The findings suggest that the gut may be helpful in diagnosing COPD and may also be a potential source of new therapies to help treat chronic respiratory disorder.

The research was conducted by a team at the University of Technology Sydney and elsewhere.

COPD, a life-threatening inflammatory disorder of the lungs, is the third most common cause of death globally. More than 3 million lives are lost every year to COPD.

It’s already known that the lung microbiome is a contributing factor in COPD.

In the study, the researchers compared the microbiome and metabolite profiles of stool samples from COPD patients with healthy people.

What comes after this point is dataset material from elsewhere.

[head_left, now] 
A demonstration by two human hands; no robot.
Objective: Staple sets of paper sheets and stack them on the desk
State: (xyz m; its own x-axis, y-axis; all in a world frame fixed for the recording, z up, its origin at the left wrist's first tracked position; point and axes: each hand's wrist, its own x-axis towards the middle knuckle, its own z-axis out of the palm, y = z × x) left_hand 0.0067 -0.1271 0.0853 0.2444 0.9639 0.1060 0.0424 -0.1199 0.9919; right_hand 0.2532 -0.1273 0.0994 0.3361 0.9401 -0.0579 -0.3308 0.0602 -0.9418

They found COPD patients had increased levels of the bacteria Streptococcus and Lachnospiraceae in their stool samples.

Also identified in people with COPD was a unique metabolite signature–formed by the chemical by-products of the metabolic process.

The research indicates that the gut of COPD patients is notably different from healthy individuals.

This suggests that stool sampling and analysis could be used to non-invasively diagnose and monitor for COPD.

The researchers believe that the altered gut microbiome found in COPD patients could also support the gut as a potential target for new treatments.

They say the ‘gut-lung axis’ describes the common immune system of the lung and gastrointestinal tract. This means that activity in the gut can impact activity in the lung.

The current COPD findings suggest that gut microbiome should now also be considered when looking for new therapeutic targets to help treat lung disease.

One author of the study is Professor Phil Hansbro, Director of the Centenary UTS Centre for Inflammation.

The study is published in Nature Communications.